The First Eclipse To Be The Subject of Predictive Maps
Nice example of Doppelmayr's eclipse map, showing a comprehensive display of lunar and solar eclipse models.
At the center of the map is a depiction of Eurasia with the track of the solar eclipse of 1706.
Solar Eclipse of 1706
The solar eclipse on May 12, 1706, was a total eclipse.
The astronomic event, part of the Saros 133 cycle, took place during the Spanish War of Succession, crossing Spain, France and Northern Italy.
The eclipse was the first to be the subject of predictive maps. Unlike the famous Halley's eclipse of 1715, the eclipse was not total in England. However, John Flamsteed, based on a letter by a Captayn Stanyan in Bern, reported to the Royal Society that, for the first time to his knowledge, someone "took notice of a red streak preceding the emersion of the sun's body from a total eclipse", erroneously attributing it to the atmosphere of the Moon.

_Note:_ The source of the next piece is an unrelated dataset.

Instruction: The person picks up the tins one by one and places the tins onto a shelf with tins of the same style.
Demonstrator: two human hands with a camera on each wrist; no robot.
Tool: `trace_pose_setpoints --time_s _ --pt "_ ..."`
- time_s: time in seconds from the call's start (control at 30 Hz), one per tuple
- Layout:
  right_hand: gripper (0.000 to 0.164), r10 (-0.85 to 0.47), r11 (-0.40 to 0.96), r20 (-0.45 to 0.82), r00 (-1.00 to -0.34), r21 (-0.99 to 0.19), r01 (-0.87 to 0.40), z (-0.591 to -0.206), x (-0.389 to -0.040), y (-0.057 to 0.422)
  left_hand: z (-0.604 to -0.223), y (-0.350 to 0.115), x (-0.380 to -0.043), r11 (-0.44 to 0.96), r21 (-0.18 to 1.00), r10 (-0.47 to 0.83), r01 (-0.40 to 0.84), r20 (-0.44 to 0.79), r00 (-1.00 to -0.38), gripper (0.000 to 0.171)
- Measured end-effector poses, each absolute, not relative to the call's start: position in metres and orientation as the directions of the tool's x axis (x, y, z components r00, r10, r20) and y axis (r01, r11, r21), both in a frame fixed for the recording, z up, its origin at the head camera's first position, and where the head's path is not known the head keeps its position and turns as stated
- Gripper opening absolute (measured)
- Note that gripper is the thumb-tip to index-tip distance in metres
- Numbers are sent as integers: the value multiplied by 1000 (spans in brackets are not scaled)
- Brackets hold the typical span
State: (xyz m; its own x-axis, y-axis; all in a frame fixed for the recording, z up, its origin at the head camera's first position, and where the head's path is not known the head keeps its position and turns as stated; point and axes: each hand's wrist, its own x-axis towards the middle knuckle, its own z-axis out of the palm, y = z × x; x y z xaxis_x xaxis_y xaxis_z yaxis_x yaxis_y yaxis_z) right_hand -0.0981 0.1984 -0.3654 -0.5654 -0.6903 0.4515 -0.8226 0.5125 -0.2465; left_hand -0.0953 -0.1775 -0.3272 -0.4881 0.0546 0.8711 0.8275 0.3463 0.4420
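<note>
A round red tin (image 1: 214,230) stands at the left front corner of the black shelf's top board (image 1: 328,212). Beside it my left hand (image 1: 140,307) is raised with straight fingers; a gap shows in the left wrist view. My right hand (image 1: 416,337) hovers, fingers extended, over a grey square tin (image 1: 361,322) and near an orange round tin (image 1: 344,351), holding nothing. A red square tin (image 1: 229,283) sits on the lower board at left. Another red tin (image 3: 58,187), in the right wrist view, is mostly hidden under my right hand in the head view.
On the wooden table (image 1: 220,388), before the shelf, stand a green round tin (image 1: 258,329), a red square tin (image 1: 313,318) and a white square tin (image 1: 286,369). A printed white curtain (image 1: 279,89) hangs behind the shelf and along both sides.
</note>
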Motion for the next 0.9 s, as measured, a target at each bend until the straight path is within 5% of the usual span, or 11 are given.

Also, Johann Jakob Scheuchzer reported on the eclipse's "red streak" relating it to the Moon's atmosphere. The eclipse also coincided with the Grand Alliance victory at Barcelona and the siege of Turin and was widely interpreted as the “eclipse of Sun King”, i. e. the dimming of Louis XIV, king of France, while the French court officially regarded the eclipse only as a scientific phenomenon.